Smart App Control: A Surprise Pain

Here’s a little feature I forgot about until it, well, caused an issue.

A current customer of mine uses a third-party AV/EDR solution. With this in mind, they currently have policy to disable the Defender service (they are planning on enabling the service soon so that passive mode can do it’s thing). In recently testing Windows 11 23H2 systems for Windows Autopilot, they encountered a couple of issues with installing their VPN software, as well as other EXE packages.

In the midst of troubleshooting and nearly reaching out to the vendor, they observed that MpCmdRun.exe and MsMpEng.exe were constantly starting and stopping (it would sometimes show 20+ instances running at once). Not only this, but the team also mentioned other recent test systems had general slowness and even overheating on one or two models.

 What’s interesting is when they ran Get-MpComputerStatus in PowerShell, it shows that Defender is not running. This at least lines up with the disablement policy… but maybe it was a different policy in Intune. We did have one Smartscreen policy to block/prevent bypass in Microsoft Edge, but turning it off did not seem to help. Perhaps Tamper Protection? Turns out this was off already… so what gives?

When reviewing the Microsoft doc on Defender compatibility with other security products, there is an interesting note for Windows 11:

Ok. If we look further down in the document, it summarizes the following for Smart App Control State (in this scenario, we meet the criteria of the last line):

So if using a third-party AV solution without Defender for Endpoint, Smart App Control will actually flip to Evaluation, or even On (yet Defender AV will disable automatically). Microsoft also has a separate document regarding WDAC and Smart App Control that states the following:

Smart App Control is only available on clean installation of Windows 11 version 22H2 or later, and starts in evaluation mode. Smart App Control is automatically turned off for enterprise managed devices unless the user has turned it on first.

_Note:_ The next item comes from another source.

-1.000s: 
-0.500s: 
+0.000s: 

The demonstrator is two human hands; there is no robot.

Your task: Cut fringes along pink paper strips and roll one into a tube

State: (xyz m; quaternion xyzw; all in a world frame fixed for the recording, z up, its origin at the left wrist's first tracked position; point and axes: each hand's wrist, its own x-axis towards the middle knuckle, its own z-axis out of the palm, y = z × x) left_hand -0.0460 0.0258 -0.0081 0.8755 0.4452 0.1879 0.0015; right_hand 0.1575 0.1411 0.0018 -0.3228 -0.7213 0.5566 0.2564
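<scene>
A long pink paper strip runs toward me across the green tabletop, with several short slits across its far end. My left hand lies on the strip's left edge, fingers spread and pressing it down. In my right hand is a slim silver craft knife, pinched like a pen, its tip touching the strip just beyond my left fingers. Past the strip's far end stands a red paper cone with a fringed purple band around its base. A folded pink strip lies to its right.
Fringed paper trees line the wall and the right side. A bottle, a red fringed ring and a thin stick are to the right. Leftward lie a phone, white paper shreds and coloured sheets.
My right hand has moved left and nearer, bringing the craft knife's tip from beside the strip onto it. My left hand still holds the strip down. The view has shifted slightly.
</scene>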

What exactly is enterprise managed – domain or Entra joined? Utilizing either Defender AV and/or Defender for Endpoint? Based on the previous table I would guess the latter.

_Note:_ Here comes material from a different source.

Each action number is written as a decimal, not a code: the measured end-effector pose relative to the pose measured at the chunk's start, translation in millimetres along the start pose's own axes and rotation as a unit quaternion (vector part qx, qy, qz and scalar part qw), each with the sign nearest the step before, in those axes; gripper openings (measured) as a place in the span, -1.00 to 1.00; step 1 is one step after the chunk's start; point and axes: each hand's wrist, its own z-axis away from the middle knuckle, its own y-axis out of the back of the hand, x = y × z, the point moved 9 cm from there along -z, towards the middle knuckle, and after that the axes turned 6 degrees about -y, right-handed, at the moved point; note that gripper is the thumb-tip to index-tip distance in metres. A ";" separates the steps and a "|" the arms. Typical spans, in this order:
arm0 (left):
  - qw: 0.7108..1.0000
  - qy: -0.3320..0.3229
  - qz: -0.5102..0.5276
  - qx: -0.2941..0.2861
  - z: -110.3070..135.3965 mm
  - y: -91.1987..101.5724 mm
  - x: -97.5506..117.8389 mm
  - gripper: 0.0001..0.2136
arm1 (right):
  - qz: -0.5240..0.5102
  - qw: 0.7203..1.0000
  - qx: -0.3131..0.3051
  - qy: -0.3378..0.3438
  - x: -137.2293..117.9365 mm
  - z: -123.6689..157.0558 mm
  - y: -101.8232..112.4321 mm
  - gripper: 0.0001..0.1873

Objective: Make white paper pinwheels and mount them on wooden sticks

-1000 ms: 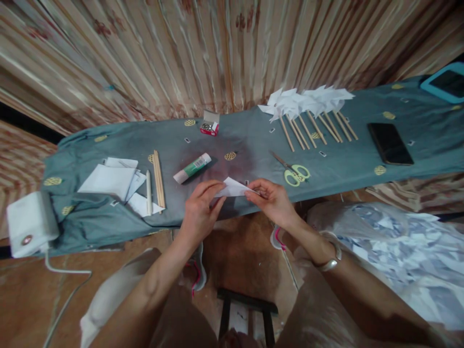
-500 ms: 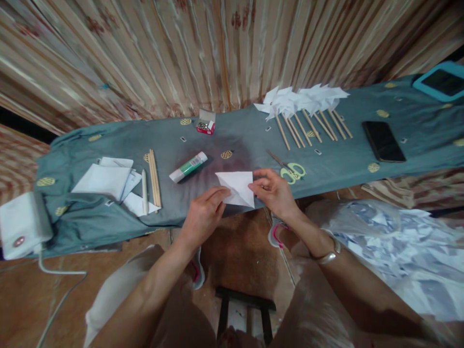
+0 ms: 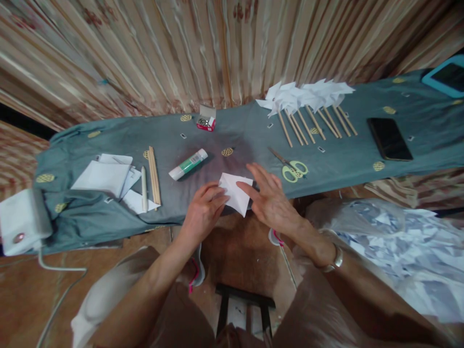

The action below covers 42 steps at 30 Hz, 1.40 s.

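A small white folded paper (image 3: 235,194) is held over the front edge of the cloth-covered table. My left hand (image 3: 203,209) pinches its left side between thumb and fingers. On the paper's right side, my right hand (image 3: 271,200) has its fingers stretched out and apart, with the thumb reaching over the paper's face. Behind the left hand lies a green-and-white glue stick (image 3: 188,165). Green-handled scissors (image 3: 290,166) rest just beyond the right hand.
Paper pinwheels (image 3: 304,98) on wooden sticks lie at the back right, near a black phone (image 3: 389,138). A red box of pins (image 3: 206,121) stands at the back. Paper sheets (image 3: 103,178) and loose sticks (image 3: 153,176) are left. A bag of paper scraps (image 3: 402,256) sits lower right.
The paper has turned and its right corner now points downward. My right hand has gone from pinching the right edge to stretched fingers. The left hand keeps its pinch.
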 end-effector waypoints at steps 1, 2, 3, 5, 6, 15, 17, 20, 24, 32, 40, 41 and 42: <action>1.000 -0.004 -0.005 0.001 0.6 0.4 0.3 -0.83 | 0.009 1.000 -0.007 0.019 -4.3 0.9 -1.4 -0.45; 1.000 -0.008 -0.008 0.002 1.2 0.8 1.0 -0.84 | 0.014 0.999 -0.011 0.035 -7.5 1.5 -2.7 -0.52; 1.000 -0.014 -0.011 0.003 1.9 1.2 2.0 -0.84 | 0.016 0.999 -0.012 0.045 -9.0 1.9 -3.6 -0.60; 1.000 -0.020 -0.016 0.001 3.8 1.7 2.9 -0.84 | 0.006 0.999 -0.012 0.048 -7.4 1.7 -5.4 -0.74; 1.000 -0.019 -0.018 -0.002 4.9 1.8 2.7 -0.84 | -0.009 0.999 -0.014 0.044 -4.9 1.3 -6.5 -0.76; 0.996 0.077 0.049 -0.013 12.4 2.4 -13.4 -0.79 | -0.214 0.972 -0.038 -0.086 25.8 -11.1 -15.8 -0.84; 0.993 0.099 0.061 -0.011 13.1 1.7 -17.0 -0.79 | -0.222 0.966 -0.035 -0.125 31.4 -14.5 -18.0 -0.86; 0.991 0.119 0.065 -0.019 13.8 -0.4 -20.5 -0.79 | -0.223 0.958 -0.032 -0.176 38.3 -19.3 -21.0 -0.88; 0.990 0.130 0.052 -0.031 14.7 -2.3 -23.3 -0.81 | -0.212 0.954 -0.039 -0.210 41.3 -26.1 -24.9 -0.88; 0.991 0.130 -0.027 -0.022 11.4 4.6 -18.8 -0.65 | -0.158 0.957 -0.056 -0.236 41.8 -32.2 -27.0 -0.89; 0.989 -0.039 -0.108 -0.098 9.5 -21.3 33.9 -0.55 | -0.117 0.967 -0.062 -0.218 37.8 -35.6 -29.0 -0.86; 0.987 -0.036 -0.113 -0.105 10.9 -25.8 33.9 -0.56 | -0.115 0.967 -0.063 -0.221 37.9 -35.7 -29.0 -0.86; 0.986 -0.032 -0.116 -0.112 12.1 -29.6 33.2 -0.56 | -0.113 0.966 -0.064 -0.223 38.0 -35.8 -28.9 -0.86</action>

The document does provide instructions on disabling the setting via Registry, which is exactly what was tested next:

To turn off Smart App Control across your organization's endpoints, you can set the VerifiedAndReputablePolicyState (DWORD) registry value under HKLM\SYSTEM\CurrentControlSet\Control\CI\Policy as shown in the following table. After you change the registry value, you must either restart the device or use CiTool.exe -r for the change to take effect.

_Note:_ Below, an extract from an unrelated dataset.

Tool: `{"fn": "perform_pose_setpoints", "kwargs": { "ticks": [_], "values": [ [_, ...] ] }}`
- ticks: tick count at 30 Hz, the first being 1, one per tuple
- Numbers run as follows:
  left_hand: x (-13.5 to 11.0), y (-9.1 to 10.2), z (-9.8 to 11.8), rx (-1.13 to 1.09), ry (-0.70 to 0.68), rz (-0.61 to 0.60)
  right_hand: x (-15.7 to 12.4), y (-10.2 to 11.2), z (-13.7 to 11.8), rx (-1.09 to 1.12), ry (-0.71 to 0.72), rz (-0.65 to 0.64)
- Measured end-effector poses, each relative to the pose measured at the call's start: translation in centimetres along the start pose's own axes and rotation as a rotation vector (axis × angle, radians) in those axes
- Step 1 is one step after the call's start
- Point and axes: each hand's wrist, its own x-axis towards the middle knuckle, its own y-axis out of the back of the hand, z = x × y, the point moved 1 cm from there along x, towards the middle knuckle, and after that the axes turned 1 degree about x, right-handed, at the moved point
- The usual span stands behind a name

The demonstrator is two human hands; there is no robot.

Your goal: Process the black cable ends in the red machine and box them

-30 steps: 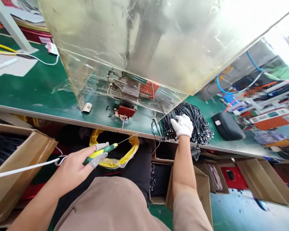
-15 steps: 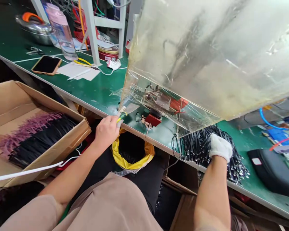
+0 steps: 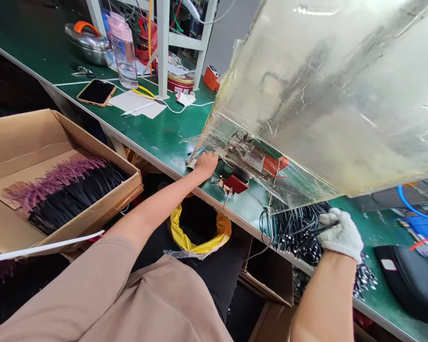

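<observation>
My left hand point(image 3: 206, 165) reaches onto the green bench top at the lower edge of a clear plastic shield point(image 3: 306, 109), close to a pale metal plate point(image 3: 192, 162). Its fingers are curled, and the green-and-yellow handled tool is hidden from view. My right hand point(image 3: 340, 235), in a white glove, grips a thin black cable on top of a heap of black cables point(image 3: 292, 232) with metal-tipped ends. A red block fixture point(image 3: 236, 184) sits under the shield, between my hands.
A cardboard box point(image 3: 128, 183) of purple and black cables stands at left, and a yellow-lined bin point(image 3: 199, 237) sits below the bench edge. A phone point(image 3: 96, 92), water bottle point(image 3: 123, 52) and steel pot point(image 3: 87, 50) are on the far bench.
My left hand has moved forward from above the yellow bin onto the bench, and the green-and-yellow tool has gone from sight. My right hand has closed on a cable. The view has swung left.
</observation>
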Motion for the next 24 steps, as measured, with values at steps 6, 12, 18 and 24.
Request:
{"fn": "perform_pose_setpoints", "kwargs": {
  "ticks": [6,12,18,24],
  "values": [
    [-0.3,0.6,-0.6,0.051,-0.111,-0.083,-1.8,1.6,-1.2,0.155,-0.059,-0.111],
    [-9.4,4.2,-3.0,0.157,-0.248,-0.201,-3.9,4.1,-0.1,0.119,0.134,-0.243],
    [-14.6,9.0,-2.0,0.19,-0.29,-0.223,-6.5,2.8,0.8,-0.022,0.084,-0.248],
    [-9.2,7.7,-1.3,0.177,-0.055,-0.144,-10.6,0.2,-1.4,-0.073,0.162,-0.522]
  ]
}}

Lo and behold, setting this registry value to 0 seemed to resolve the installation and performance issues across the board. We also had recalled some weirdness with running some privilege management software, as well as some PowerShell scripts a while back – perhaps this was part of that behavior?

One thing to be aware of - the document also has one of those blue-colored, important messages:

Important:
Once you turn Smart App Control off, it can’t be turned on without resetting or reinstalling Windows.

For an Autopilot Entra ID Joined system that is absolutely going to be using the third-party AV/EDR, I think this is acceptable for now. If moving to Defender AV/Defender for Endpoint later on, and you want to implement app controls without resetting the system, you can push WDAC policy later on from Intune.

Looks like a Remediation is in order. Hopefully that was helpful in case you are running into any installation/deployment issues with Windows 11.